- _EXERCISE_:
What is needed is an exact copy of all the lines below.

- _DATA_:
Segment Open

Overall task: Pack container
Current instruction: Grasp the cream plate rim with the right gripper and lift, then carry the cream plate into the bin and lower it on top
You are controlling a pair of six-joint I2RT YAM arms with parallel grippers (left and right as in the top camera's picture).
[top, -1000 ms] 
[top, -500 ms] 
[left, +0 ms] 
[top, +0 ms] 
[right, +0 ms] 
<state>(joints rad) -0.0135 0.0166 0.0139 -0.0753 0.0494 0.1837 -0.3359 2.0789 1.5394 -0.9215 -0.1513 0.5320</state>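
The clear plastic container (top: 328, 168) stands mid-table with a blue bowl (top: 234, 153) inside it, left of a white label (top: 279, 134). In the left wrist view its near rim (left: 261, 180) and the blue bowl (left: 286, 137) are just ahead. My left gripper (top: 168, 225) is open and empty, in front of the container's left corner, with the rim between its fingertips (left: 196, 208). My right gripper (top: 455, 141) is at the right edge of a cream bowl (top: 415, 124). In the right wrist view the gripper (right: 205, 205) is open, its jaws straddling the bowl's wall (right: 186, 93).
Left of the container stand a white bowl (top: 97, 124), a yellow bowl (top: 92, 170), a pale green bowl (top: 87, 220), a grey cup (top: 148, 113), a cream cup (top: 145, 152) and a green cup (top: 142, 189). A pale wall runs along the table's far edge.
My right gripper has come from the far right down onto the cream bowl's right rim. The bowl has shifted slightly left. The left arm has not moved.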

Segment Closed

- _ANSWER TO THIS PROBLEM_:
Overall task: Pack container
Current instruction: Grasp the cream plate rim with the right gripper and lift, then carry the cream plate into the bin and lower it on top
You are controlling a pair of six-joint I2RT YAM arms with parallel grippers (left and right as in the top camera's picture).
[top, -1000 ms] 
[top, -500 ms] 
[left, +0 ms] 
[top, +0 ms] 
[right, +0 ms] 
<state>(joints rad) -0.0135 0.0166 0.0139 -0.0753 0.0494 0.1837 -0.3359 2.0789 1.5394 -0.9215 -0.1513 0.5320</state>
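The clear plastic container (top: 328, 168) stands mid-table with a blue bowl (top: 234, 153) inside it, left of a white label (top: 279, 134). In the left wrist view its near rim (left: 261, 180) and the blue bowl (left: 286, 137) are just ahead. My left gripper (top: 168, 225) is open and empty, in front of the container's left corner, with the rim between its fingertips (left: 196, 208). My right gripper (top: 455, 141) is at the right edge of a cream bowl (top: 415, 124). In the right wrist view the gripper (right: 205, 205) is open, its jaws straddling the bowl's wall (right: 186, 93).
Left of the container stand a white bowl (top: 97, 124), a yellow bowl (top: 92, 170), a pale green bowl (top: 87, 220), a grey cup (top: 148, 113), a cream cup (top: 145, 152) and a green cup (top: 142, 189). A pale wall runs along the table's far edge.
My right gripper has come from the far right down onto the cream bowl's right rim. The bowl has shifted slightly left. The left arm has not moved.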

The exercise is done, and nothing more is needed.